There were many documented improvements in the area as a result of the segregated lanes’ trial period. City staff made a presentation which noted a huge increase (up 300-500%) in bike traffic on Laurier Avenue, a decrease in cycling-related collisions, and an increase in space between cyclists and motorists. The City’s study also revealed that the number of cars on Laurier Avenue West has decreased while the amount of car traffic on surrounding streets has remained unchanged. This observation suggests that more people are in fact choosing to bike to work. These conclusions lent credibility to the idea that implementing bike lanes does not lead to more congestion because more people opt to ride their bike.
The delegations were overwhelmingly positive and emphasized their feelings of safety and comfort as pedestrians and cyclists on Laurier Avenue West. A local business owner informed the Committee members that his business has increased as a result of the segregated bike lanes. After some logistical questions from Councillors to City staff, a vote was held and the motion was passed unanimously. Councillors on the Transportation Committee receive a Thumbs Up from Ecology Ottawa for passing this motion (Councillors S. Moffatt, R. Bloess, D. Chernushenko, M. Wilkinson, M. Fleury, P. Clark, K. Egli, T. Tierney, and A. Hubley).

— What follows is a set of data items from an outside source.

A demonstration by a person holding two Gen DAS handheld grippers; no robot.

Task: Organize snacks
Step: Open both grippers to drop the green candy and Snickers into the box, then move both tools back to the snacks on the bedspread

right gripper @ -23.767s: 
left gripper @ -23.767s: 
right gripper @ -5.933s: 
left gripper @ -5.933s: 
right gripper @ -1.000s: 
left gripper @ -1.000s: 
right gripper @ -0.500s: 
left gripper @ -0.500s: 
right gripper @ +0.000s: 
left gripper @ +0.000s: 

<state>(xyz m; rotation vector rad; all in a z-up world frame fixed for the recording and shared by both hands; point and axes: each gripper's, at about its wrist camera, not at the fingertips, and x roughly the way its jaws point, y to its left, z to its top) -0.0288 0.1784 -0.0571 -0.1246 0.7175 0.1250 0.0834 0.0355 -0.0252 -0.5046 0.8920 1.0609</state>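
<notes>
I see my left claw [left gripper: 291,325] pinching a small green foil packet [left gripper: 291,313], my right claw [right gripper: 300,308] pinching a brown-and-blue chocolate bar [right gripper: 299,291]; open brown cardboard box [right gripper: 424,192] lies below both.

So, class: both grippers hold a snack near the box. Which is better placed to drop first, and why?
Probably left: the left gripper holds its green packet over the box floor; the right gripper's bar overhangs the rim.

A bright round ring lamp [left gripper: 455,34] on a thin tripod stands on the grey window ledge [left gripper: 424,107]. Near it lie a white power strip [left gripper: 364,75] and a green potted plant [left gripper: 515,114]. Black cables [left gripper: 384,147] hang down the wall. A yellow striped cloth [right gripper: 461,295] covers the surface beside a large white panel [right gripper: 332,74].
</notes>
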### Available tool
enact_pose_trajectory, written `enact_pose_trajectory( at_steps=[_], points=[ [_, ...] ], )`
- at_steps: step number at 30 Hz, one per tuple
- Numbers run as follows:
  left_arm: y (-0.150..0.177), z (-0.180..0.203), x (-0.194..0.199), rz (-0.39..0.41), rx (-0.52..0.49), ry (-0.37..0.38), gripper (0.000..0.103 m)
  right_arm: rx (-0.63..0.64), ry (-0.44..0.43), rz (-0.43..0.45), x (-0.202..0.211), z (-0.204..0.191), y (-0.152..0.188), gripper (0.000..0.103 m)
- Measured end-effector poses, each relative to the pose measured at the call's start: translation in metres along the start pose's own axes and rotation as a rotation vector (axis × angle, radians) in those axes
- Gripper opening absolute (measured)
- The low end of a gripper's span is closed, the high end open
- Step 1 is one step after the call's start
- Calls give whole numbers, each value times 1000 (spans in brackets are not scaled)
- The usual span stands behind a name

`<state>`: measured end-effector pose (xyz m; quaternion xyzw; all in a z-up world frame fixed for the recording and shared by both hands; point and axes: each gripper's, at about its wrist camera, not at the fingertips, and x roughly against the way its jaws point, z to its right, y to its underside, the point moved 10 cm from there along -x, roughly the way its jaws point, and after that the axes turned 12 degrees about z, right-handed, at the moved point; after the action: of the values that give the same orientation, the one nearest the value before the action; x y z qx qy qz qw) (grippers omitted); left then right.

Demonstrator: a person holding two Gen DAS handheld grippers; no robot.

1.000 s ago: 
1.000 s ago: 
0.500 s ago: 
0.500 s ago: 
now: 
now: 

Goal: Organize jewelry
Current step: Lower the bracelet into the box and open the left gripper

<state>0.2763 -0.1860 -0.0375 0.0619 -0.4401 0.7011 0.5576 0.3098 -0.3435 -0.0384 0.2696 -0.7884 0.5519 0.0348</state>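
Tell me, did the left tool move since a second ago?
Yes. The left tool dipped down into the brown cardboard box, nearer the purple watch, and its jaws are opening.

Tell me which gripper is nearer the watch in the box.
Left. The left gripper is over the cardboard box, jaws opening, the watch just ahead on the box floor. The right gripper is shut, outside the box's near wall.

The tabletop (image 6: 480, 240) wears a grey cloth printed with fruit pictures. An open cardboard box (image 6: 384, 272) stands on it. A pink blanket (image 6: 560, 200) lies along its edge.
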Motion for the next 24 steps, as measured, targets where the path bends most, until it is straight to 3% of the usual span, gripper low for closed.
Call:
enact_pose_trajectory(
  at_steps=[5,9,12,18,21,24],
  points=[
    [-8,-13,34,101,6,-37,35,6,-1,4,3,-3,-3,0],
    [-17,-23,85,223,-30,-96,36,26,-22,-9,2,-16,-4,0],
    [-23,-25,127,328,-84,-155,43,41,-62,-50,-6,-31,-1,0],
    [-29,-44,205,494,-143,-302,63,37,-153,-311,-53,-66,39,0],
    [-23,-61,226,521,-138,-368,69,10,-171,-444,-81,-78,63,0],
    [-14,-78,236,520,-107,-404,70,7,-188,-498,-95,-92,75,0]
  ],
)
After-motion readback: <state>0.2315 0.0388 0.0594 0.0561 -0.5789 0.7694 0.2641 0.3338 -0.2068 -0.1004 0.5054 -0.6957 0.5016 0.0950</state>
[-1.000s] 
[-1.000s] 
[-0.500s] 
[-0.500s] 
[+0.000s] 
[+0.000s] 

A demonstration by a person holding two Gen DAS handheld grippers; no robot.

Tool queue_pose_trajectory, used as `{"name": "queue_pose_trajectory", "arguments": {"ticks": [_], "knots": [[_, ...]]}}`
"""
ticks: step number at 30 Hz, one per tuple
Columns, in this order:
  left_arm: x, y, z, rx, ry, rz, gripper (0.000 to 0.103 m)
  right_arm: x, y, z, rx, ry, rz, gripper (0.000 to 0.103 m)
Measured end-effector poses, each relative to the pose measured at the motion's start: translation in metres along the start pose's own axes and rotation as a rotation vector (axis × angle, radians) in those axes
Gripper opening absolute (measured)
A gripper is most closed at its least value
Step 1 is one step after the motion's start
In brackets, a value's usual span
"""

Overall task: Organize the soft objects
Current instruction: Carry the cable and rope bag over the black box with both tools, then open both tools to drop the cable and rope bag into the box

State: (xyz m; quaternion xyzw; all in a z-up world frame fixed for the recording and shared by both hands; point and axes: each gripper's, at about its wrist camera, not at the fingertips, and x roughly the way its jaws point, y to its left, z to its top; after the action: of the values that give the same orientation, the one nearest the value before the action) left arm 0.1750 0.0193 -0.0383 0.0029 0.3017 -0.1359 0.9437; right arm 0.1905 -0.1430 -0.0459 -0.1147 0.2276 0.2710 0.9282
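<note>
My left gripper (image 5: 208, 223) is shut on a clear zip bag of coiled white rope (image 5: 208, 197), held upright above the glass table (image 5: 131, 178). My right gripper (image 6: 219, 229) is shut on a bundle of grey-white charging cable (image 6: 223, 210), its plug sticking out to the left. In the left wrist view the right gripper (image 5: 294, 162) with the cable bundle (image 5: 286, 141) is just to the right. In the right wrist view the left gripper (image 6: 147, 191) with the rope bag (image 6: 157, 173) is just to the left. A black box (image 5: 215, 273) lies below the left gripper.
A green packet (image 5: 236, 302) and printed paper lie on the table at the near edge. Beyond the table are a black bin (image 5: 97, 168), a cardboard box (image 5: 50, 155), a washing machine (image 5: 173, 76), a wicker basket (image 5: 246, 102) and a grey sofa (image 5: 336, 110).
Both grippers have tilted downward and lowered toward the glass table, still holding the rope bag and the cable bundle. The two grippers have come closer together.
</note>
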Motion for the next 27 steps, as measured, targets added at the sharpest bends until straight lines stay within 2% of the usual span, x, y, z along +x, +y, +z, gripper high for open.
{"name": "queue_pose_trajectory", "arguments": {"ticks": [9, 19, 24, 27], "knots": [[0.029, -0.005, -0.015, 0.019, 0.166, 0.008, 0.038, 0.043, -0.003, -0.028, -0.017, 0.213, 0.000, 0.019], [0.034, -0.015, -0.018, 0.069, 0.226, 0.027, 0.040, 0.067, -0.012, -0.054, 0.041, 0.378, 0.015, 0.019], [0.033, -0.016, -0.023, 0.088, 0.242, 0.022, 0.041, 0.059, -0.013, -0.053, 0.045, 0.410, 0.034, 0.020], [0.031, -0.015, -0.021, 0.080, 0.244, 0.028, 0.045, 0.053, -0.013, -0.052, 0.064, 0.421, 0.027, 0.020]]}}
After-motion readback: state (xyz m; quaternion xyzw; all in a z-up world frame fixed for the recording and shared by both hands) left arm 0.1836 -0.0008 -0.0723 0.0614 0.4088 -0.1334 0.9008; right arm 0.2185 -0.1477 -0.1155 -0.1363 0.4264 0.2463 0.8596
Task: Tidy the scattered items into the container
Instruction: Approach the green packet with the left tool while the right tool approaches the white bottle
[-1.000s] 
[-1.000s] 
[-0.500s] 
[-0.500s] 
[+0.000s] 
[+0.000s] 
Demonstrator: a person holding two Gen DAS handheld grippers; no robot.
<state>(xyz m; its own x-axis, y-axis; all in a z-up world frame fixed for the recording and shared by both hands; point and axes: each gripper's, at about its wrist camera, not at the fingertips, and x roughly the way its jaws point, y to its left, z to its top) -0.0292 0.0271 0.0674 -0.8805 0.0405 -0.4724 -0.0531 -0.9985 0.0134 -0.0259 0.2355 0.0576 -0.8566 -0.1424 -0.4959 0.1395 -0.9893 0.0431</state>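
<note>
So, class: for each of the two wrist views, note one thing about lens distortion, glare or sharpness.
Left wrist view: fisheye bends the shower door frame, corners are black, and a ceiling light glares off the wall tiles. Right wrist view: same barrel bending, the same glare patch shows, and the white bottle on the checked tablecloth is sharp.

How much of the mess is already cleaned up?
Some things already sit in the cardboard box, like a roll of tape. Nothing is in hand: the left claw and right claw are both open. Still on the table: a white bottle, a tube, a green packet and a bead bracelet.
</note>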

Perhaps ongoing success of the bike lanes on Laurier Avenue West will prove to Councillors unsupportive of Complete Streets that a robust cycling network (including both on-street and off-street) in the city is preferable. Hopefully this will be one of many upcoming votes that will make Ottawa a leader in sustainable and active transportation. The item will be voted on at City Council on July 17.